— Тогда решено. И нам не надо слишком строго держаться наших планов, Ката. Мы их всегда будем менять, если подвернется что-нибудь получше. Ты когда-нибудь ездила пароходом из Неаполя в Марсель?
— Нет.
— Это приятно, если море спокойно, а сейчас оно должно быть спокойное. Я думаю, тебе понравится. Мы так и поедем, и возьмем каюту с двумя постельками, и будем спать в одной из них. Посмотреть в неаполитанской газете расписание пароходов?
— Да.
— Вот, — сказал Тони, перелистывая газеты, — есть пароход двадцатого. Сегодня четырнадцатое. Это слишком рано?
— Слишком рано, я так боюсь, что с отъездом отсюда разобьется моя маленькая чаша счастья, Тони. Но хорошо, хорошо, поедем. Только будь все время близ меня и держи меня за руку ночью, чтобы мне даже и во сне не приснилось, что я теряю тебя.

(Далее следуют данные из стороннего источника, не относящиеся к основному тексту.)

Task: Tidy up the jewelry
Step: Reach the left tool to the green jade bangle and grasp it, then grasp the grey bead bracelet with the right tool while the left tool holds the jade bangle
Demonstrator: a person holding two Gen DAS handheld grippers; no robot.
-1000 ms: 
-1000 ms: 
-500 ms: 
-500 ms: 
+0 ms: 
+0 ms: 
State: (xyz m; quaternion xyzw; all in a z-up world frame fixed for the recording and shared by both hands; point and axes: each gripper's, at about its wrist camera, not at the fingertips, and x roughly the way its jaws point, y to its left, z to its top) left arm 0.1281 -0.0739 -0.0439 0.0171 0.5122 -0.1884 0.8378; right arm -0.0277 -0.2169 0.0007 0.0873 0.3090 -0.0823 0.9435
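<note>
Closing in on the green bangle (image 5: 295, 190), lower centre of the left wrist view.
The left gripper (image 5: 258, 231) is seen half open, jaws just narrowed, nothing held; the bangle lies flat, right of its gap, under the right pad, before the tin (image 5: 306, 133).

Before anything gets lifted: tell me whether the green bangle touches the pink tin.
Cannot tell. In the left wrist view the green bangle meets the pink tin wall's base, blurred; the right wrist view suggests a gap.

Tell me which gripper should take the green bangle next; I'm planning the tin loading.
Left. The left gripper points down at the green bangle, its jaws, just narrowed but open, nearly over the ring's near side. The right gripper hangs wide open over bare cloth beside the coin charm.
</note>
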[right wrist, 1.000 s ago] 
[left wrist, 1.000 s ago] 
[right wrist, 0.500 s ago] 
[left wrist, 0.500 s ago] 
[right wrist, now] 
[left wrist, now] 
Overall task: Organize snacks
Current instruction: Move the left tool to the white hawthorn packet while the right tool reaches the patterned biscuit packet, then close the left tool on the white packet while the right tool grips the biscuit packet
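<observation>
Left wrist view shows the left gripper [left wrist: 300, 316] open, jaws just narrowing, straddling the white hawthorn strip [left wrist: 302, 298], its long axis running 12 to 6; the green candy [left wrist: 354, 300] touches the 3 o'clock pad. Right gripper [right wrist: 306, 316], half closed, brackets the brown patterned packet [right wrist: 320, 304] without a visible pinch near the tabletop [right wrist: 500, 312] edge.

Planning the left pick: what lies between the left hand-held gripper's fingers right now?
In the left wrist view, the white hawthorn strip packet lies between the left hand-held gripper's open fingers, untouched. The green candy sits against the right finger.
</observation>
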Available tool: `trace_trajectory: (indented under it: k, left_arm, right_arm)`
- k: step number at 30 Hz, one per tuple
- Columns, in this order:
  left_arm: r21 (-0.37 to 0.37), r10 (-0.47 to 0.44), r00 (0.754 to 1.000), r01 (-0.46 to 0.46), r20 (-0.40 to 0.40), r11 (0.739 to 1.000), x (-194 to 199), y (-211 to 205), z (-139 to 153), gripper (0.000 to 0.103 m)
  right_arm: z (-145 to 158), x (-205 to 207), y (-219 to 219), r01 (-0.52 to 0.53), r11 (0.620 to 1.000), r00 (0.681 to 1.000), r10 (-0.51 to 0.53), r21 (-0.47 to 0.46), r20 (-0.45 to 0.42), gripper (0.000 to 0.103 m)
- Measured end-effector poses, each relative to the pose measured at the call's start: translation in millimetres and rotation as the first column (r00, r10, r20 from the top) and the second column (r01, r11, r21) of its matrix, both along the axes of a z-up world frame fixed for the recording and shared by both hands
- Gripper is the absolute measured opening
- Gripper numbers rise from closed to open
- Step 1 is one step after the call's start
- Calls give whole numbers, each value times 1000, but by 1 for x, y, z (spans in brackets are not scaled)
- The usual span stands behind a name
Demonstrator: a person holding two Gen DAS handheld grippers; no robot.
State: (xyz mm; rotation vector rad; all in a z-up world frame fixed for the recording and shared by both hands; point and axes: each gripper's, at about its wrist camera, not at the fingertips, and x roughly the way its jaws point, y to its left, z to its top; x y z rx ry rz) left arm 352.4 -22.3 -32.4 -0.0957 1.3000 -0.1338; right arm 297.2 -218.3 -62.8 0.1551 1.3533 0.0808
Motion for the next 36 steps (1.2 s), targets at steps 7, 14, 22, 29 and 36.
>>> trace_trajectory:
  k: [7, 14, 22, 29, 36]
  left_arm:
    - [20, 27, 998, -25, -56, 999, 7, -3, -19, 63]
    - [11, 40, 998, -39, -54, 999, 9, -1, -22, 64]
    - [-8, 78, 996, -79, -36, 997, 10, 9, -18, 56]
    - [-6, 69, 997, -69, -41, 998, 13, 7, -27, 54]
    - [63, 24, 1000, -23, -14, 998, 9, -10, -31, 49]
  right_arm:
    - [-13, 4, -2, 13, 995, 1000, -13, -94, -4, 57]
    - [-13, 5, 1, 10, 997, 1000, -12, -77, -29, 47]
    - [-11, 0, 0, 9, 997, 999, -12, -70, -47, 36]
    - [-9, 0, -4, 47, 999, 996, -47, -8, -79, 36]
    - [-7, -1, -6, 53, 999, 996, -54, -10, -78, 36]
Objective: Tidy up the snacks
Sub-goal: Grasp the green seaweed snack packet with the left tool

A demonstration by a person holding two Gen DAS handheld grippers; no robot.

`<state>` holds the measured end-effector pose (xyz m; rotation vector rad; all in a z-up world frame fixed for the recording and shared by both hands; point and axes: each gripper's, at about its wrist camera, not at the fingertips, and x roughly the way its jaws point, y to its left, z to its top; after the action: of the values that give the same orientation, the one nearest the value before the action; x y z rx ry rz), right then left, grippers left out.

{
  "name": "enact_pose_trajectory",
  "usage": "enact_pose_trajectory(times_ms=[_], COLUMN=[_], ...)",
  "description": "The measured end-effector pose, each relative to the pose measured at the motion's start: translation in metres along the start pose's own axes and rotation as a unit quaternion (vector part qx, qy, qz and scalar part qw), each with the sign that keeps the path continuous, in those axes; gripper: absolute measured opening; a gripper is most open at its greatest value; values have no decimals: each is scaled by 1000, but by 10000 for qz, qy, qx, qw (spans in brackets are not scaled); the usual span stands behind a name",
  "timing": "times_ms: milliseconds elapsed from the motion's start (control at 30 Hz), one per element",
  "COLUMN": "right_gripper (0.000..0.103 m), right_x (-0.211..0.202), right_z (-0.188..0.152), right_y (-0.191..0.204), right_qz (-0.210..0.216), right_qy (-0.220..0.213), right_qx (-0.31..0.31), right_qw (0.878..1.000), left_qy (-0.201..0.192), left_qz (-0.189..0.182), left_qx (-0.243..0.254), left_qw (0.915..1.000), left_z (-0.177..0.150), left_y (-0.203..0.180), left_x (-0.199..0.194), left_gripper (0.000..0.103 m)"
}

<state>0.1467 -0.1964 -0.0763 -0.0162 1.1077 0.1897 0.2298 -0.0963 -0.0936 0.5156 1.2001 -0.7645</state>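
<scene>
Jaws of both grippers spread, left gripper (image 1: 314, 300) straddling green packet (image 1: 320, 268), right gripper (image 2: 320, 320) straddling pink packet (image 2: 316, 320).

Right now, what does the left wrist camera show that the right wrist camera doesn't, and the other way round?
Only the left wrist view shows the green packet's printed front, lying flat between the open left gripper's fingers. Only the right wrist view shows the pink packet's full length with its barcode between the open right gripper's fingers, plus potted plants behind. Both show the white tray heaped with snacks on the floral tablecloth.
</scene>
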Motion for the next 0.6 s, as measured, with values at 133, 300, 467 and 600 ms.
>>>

Солнце пекло так сильно, что они никак не могли решиться выйти на берег из бассейна, расстаться с прозрачной водой, и в конце концов опоздали к обеду. Тони говорил, что они находятся тремя градусами южнее Неаполя, что солнце будет припекать все жарче до самого сентября, что на Эе задерживаются все африканские ветры и что, хотя вечерами будет прохладно и свежо, все же им придется проводить в доме больше, чем половину дня. И Ката с сожалением соглашалась с ним.
Во время обеда Тони был молчалив и, видимо, занят чем-то; Ката не делала попыток начать разговор. Она наслаждалась случайными минутами молчания, когда она могла чувствовать себя в прекрасном единении со своей любовью, и ей не нужны были слова, чтобы высказать все это. Наконец, уже перед тем, как ложиться спать, Тони сказал:
— Я думал, Ката…
— Я заметила, дорогой.
— Я был очень скучен? Прости.
— Нет, мне понравилось. О чем же ты думал?
— О тысяче вещей. Не уверен, что смогу обо всем рассказать словами. Тебе придется читать между строчками. Как глупы люди, болтающие об упрощении языка! Нам нужен язык гораздо более изысканный и сложный.
— Это ты об этом думал?
— Нет, это отступление. Прежде всего, ты считаешь, что сегодня я слишком поглощен устройством всяких дел?
— Нет, мой дорогой. Ты всегда устраиваешь так, как мне нравится, а если случайно мне что-нибудь и не нравится, то ты всегда с ангельской добротой заявляешь, что тебе это тоже не нравится.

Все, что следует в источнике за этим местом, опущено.